Task description
The data below is to be set down again exactly as written.

Data
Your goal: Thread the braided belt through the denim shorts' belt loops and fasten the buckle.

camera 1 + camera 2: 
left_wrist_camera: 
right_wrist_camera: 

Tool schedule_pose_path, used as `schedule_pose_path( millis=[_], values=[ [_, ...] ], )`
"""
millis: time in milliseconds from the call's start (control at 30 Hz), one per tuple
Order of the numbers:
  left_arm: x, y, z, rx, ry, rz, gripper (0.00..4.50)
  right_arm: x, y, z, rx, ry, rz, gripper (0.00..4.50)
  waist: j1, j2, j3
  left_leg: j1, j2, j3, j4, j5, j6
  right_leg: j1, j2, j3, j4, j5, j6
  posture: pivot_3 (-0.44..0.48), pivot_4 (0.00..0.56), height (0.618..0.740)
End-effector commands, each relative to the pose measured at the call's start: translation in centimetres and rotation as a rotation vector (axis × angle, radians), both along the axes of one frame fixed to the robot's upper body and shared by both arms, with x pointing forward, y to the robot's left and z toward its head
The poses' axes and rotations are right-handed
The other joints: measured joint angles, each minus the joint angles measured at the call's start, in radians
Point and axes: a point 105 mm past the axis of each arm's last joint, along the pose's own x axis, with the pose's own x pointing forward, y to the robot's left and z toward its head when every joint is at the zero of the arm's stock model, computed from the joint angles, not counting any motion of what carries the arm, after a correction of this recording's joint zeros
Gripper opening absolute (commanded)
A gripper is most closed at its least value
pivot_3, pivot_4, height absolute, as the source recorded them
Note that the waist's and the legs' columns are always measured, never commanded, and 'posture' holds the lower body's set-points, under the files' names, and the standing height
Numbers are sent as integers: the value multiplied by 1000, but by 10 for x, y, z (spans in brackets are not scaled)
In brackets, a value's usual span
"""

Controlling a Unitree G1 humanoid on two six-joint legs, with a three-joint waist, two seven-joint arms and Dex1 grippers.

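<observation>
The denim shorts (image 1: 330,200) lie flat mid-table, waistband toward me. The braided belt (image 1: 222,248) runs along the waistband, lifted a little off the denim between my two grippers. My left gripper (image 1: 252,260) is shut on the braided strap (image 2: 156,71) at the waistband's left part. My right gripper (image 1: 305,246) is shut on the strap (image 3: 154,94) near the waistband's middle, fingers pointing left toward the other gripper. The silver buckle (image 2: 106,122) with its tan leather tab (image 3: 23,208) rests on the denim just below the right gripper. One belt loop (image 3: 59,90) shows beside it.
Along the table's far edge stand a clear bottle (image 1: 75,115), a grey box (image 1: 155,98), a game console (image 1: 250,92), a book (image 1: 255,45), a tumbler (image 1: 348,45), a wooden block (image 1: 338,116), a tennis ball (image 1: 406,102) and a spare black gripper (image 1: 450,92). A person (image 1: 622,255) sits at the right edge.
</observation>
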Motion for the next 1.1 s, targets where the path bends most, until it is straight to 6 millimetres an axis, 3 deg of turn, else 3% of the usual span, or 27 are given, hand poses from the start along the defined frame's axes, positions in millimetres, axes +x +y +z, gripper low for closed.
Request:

Problem solution
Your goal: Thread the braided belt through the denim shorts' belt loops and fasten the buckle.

camera 1 + camera 2: 
left_wrist_camera: 
right_wrist_camera: 

Tool schedule_pose_path, used as `schedule_pose_path( millis=[_], values=[ [_, ...] ], )`
"""
millis: time in milliseconds from the call's start (control at 30 Hz), one per tuple
Order of the numbers:
  left_arm: x, y, z, rx, ry, rz, gripper (0.00..4.50)
  right_arm: x, y, z, rx, ry, rz, gripper (0.00..4.50)
  waist: j1, j2, j3
  left_leg: j1, j2, j3, j4, j5, j6
  right_leg: j1, j2, j3, j4, j5, j6
  posture: pivot_3 (-0.44..0.48), pivot_4 (0.00..0.56), height (0.618..0.740)
End-effector commands, each relative to the pose measured at the call's start: translation in centimetres and rotation as a rotation vector (axis × angle, radians), both along the axes of one frame fixed to the robot's upper body and shared by both arms, with x pointing forward, y to the robot's left and z toward its head
The poses' axes and rotations are right-handed
The other joints: measured joint angles, each minus the joint angles measured at the call's start, in radians
Point and axes: a point 105 mm past the axis of each arm's last joint, along the pose's own x axis, with the pose's own x pointing forward, y to the robot's left and z toward its head when every joint is at the zero of the arm's stock model, computed from the joint angles, not counting any motion of what carries the arm, after a correction of this recording's joint zeros
Gripper opening absolute (commanded)
A gripper is most closed at its least value
pivot_3, pivot_4, height absolute, as the source recorded them
Note that the waist's and the legs' columns are always measured, never commanded, and 'posture' holds the lower body's set-points, under the files' names, and the standing height
Numbers are sent as integers: the value multiplied by 1000, but by 10 for x, y, z (spans in brackets are not scaled)
In brackets, a value's usual span
"""

Controlling a Unitree G1 humanoid on two six-joint legs, with a three-joint waist, two seven-joint arms and Dex1 grippers.

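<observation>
The denim shorts (image 1: 330,200) lie flat mid-table, waistband toward me. The braided belt (image 1: 222,248) runs along the waistband, lifted a little off the denim between my two grippers. My left gripper (image 1: 252,260) is shut on the braided strap (image 2: 156,71) at the waistband's left part. My right gripper (image 1: 305,246) is shut on the strap (image 3: 154,94) near the waistband's middle, fingers pointing left toward the other gripper. The silver buckle (image 2: 106,122) with its tan leather tab (image 3: 23,208) rests on the denim just below the right gripper. One belt loop (image 3: 59,90) shows beside it.
Along the table's far edge stand a clear bottle (image 1: 75,115), a grey box (image 1: 155,98), a game console (image 1: 250,92), a book (image 1: 255,45), a tumbler (image 1: 348,45), a wooden block (image 1: 338,116), a tennis ball (image 1: 406,102) and a spare black gripper (image 1: 450,92). A person (image 1: 622,255) sits at the right edge.
</observation>
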Motion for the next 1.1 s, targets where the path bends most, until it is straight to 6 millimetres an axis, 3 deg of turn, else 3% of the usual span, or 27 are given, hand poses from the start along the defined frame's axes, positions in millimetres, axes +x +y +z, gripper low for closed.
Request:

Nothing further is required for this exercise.